Шаня весело хохотала.
– Я из рода бедных карпов! – шаловливо запела она. Евгений, улыбаясь, говорил:
– Собственно говоря, в сущности, живопись – пустяки и ни на что не нужна.
– Ну как же? А портреты? – возразила Шаня.
– На то есть фотография, – говорил Евгений. – Собственно говоря, живопись – даже ложный вид искусства. Вдруг изображено движение, – и вдруг оно неподвижно. Даже нелепо.
– А я так люблю смотреть картинки, – простодушно сказала Шаня.

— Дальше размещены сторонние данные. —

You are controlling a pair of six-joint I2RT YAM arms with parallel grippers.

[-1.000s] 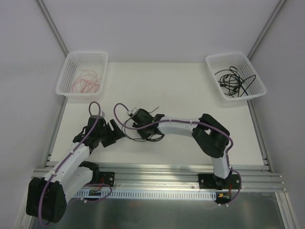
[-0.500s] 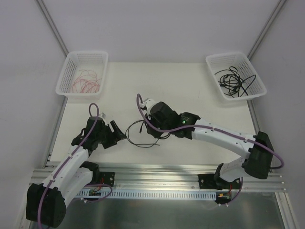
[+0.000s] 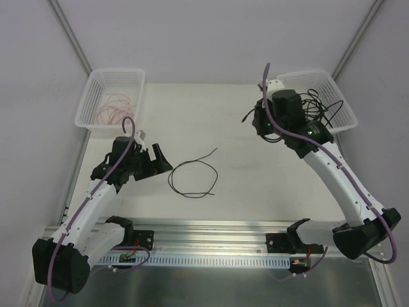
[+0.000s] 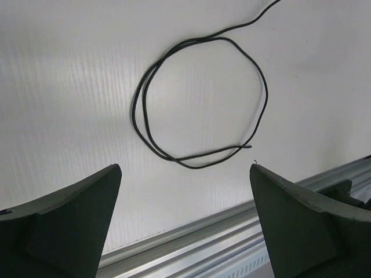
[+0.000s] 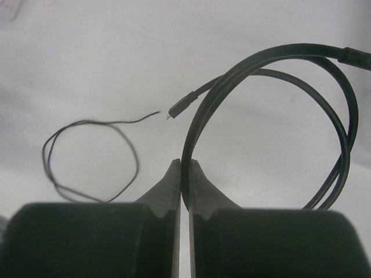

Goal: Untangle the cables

Евгений снисходительно улыбнулся.
– Детки все любят рисуночки да картиночки, – сказал он с покровительственною ласкою в голосе.
– Вовсе я не детка! – капризно сказала Шаня.
– Ты – очаровательное создание, – сказал Евгений.
– А ты, – знаешь, кто ты для меня? – спросила Шаня.
– Ну, кто?
Шаня сказала восторженно:
– Ты – мой бог!
Евгений самодовольно улыбнулся.
– Вам, женщинам, – сказал он, – надо перед кем-нибудь преклоняться. Вы без этого не можете.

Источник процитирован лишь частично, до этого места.